Fantasy, Tolkien is careful to note, has a deep and necessary relationship with the world as it truly is: “For creative Fantasy is founded upon the hard recognition that things are so in the world as it appears under the sun; on a recognition of fact, but not a slavery to it.” He goes on to explain that “Fantasy is made out of the Primary World. . . . And actually fairy-stories deal largely, or (the better ones) mainly, with simple or fundamental things, untouched by Fantasy, but these simplicities are made all the more luminous by their setting. . . . It was in fairy-stories that I first divined the potency of the words, and the wonder of the things, such as stone, and wood, and iron; tree and grass; bread and wine.”
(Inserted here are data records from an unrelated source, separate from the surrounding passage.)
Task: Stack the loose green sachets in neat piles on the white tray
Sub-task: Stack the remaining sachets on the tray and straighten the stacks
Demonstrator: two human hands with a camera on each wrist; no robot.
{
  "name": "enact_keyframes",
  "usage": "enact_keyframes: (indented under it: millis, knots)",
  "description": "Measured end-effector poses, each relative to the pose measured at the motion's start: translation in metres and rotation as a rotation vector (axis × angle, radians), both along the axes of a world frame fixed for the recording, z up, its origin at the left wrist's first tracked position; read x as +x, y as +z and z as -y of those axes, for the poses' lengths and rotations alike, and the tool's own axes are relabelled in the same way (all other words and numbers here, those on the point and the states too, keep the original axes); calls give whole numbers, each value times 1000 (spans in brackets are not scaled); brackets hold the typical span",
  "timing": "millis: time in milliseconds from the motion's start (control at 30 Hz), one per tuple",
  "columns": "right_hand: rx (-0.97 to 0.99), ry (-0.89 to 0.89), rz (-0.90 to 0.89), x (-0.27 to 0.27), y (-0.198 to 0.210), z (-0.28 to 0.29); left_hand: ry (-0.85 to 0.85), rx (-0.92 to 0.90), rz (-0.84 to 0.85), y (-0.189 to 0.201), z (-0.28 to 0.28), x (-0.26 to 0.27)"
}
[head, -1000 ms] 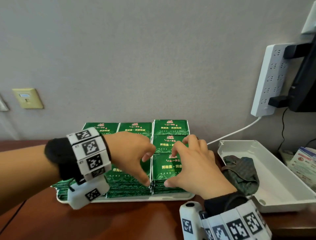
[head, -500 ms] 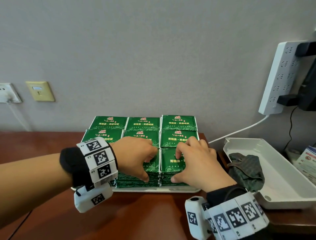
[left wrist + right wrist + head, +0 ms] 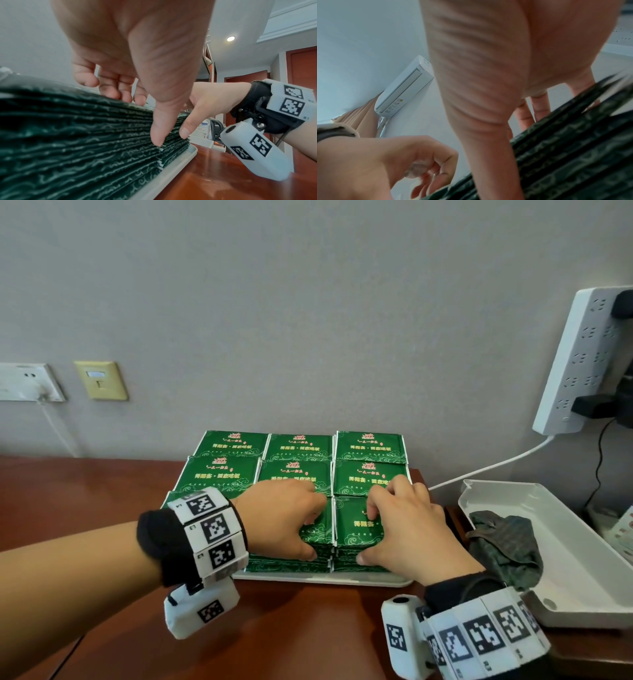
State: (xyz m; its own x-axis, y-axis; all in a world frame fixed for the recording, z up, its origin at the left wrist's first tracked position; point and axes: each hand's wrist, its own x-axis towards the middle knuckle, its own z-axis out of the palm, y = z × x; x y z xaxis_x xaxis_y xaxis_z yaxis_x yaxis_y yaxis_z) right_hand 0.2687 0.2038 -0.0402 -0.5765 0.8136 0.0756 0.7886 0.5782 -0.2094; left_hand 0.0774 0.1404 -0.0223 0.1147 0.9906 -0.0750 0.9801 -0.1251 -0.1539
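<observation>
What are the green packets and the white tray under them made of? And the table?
The green sachets look like thin glossy foil or plastic film: they shine, and their stacked edges look crinkly. The white tray seems to be smooth matte plastic, with a rounded, moulded rim. The table looks like reddish-brown varnished wood, since light reflects off it, though it could be a veneer.

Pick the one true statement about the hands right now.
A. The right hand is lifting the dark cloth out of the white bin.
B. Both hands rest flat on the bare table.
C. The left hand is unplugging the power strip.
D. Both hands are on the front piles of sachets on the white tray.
D: the left hand and right hand each sit on a front pile of green sachets on the white tray, thumbs against the front edges.
</observation>
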Motion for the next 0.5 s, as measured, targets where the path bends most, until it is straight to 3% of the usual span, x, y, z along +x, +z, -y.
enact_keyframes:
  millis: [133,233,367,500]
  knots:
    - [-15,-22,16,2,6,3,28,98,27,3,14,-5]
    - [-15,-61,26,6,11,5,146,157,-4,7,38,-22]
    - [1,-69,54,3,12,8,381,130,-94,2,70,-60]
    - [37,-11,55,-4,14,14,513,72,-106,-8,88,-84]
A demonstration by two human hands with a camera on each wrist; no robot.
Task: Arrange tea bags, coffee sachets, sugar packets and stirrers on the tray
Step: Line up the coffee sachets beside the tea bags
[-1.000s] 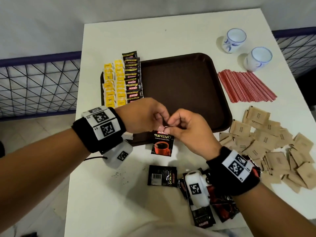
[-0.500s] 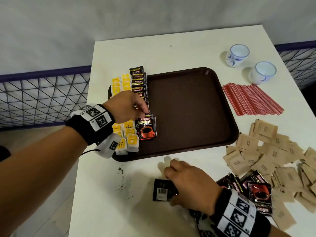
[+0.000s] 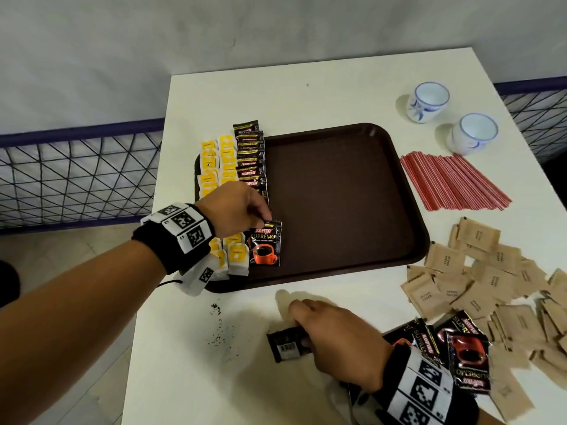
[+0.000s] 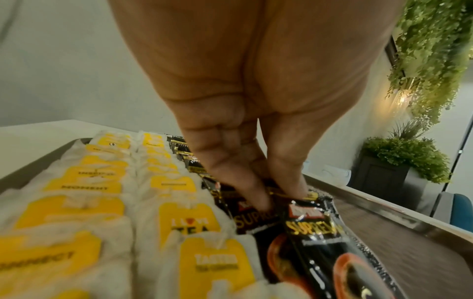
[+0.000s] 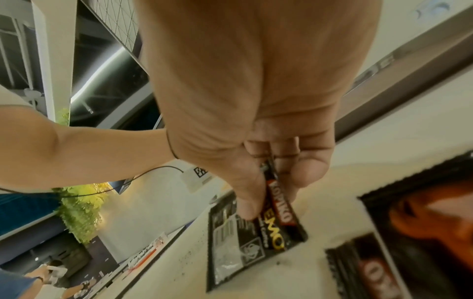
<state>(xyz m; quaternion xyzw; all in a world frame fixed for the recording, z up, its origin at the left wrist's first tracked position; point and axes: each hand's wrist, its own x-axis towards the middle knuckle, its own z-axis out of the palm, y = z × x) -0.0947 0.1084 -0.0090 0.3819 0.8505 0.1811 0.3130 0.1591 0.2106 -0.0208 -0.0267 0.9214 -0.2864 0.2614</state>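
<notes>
Railing of dark wire mesh at nine o'clock, off the white table. Two columns of yellow-tagged white tea bags along the left edge of the dark brown plastic tray, with a column of overlapped black coffee sachets just beside them toward three o'clock. Left hand over those rows, fingertips pinched on the top edge of a black Kopiko Supremo sachet with a red cup, lying at the six o'clock end of that column. Loose dark grains on the table below the tray. Right hand at six o'clock, thumb and fingers clamped on another black sachet, barcode side up, against the table. Further black sachets at five o'clock. Heap of brown paper sugar packets at four o'clock; red plastic stirrers at three o'clock; two white cups with blue marks at two o'clock.
</notes>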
By closing his list with the subtle Eucharistic image of “bread and wine,” Tolkien hints at the power of Fantasy to cleanse our vision on the deepest possible level. It is only a hint: he is too wise to belabor the point. He who has ears to hear, let him hear!

The desirable end result of fantasy, Tolkien says, is for the story to “open your hoard and let all the locked things fly away like cage-birds. The gems all turn into flowers or flames, and you will be warned that all you had (or knew) was dangerous and potent, not really effectively chained, free and wild.” And that gives us guidance, as evangelists. We should not try to make fantasy stories into rigid allegories or evangelistic tracts; we should not try to force the Christian connections upon people who are not yet ready or interested in discovering them.

To do that is to shut the birds back in their cages and lock up the hoard once again. Rather, we should allow these marvelous stories to be “free and wild”—that is, to allow readers to experience the story as story, and delight in it with them. The happy ending of a fantasy story, Tolkien writes, does not ignore “sorrow and failure” but rather “it denies (in the face of much evidence, if you will) universal final defeat and in so far is evangelium, giving a fleeting glimpse of Joy, Joy beyond the walls of the world, poignant as grief.” Such a story does not impose, but it invites, a further consideration of the source of this mysterious Joy. As evangelists, then, we should stand ready to be, like Virgil in Dante’s Divine Comedy, guides on the journey for those readers who have become intrigued, or perhaps unsettled, by this glimpse of hope. We can help them see even more clearly how our Primary World has depths of meaning and beauty beyond anything dreamed of in the most exciting fantasy novel ever written.